Resistance to carbapenems is often mediated by metallo-beta-lactamase (MBL) production. A class B type of beta-lactamases requires divalent metal ions, usually zinc, for their activity [8]. MBL production is a significant problem in hospital isolates of P. aeruginosa; the accurate identification and reporting of MBL-producing P. aeruginosa will aid infection control practitioners in preventing the spread of these multidrug-resistant isolates [4, 9]. Many phenotyping methods have been performed to search for MBL enzymes of P. aeruginosa strains. Chromosomal genes produced all these enzymes and were at first recorded only from single clinical isolates [10]. They may be chromosomal or plasmid-mediated and therefore threaten the spread of resistance by gene transfer among GNB. Since several mechanisms mediate carbapenem resistance, cross-resistance is commonly seen among related antibiotics [11].
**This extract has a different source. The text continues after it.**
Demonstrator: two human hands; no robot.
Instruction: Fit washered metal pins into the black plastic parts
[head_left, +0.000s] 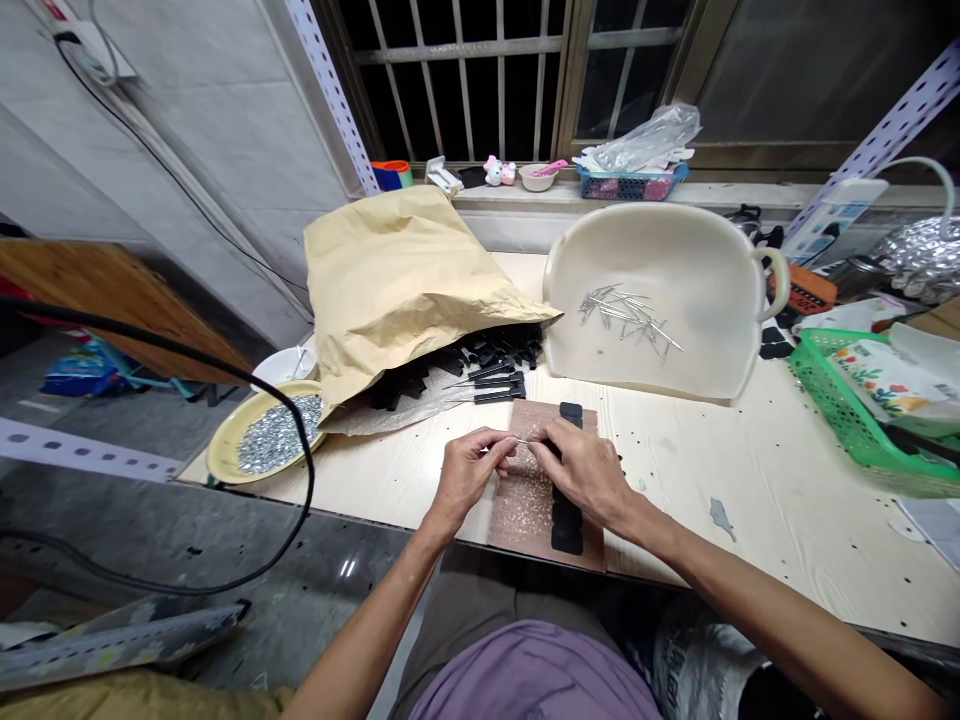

β-lactamases capable of hydrolyzing third-generation cephalosporins and other narrow-spectrum antibiotics such as penicillin are generally referred to as extended spectrum β-lactamases (ESBLs) [10]. There are currently over 200 ESBLs within the molecular classes A, C, and D. Most of these enzymes do not exhibit CPase activity. Carbapenem antibiotics are thus the treatment of choice for infections caused by ESBL-expressing strains [4, 10, 12]. However, this increased use of carbapenems in response to ESBL activity is likely a factor in applying selective pressure for organisms to acquire and express carbapenem hydrolyzing class D β-lactamases (CHDLs) [13]. Some OXA-type β-lactamases may also hydrolyze carbapenems. However, at least at a significant level, they cannot combine such carbapenem-hydrolyzing activities with traditional ESBL hydrolytic profiles [14, 15].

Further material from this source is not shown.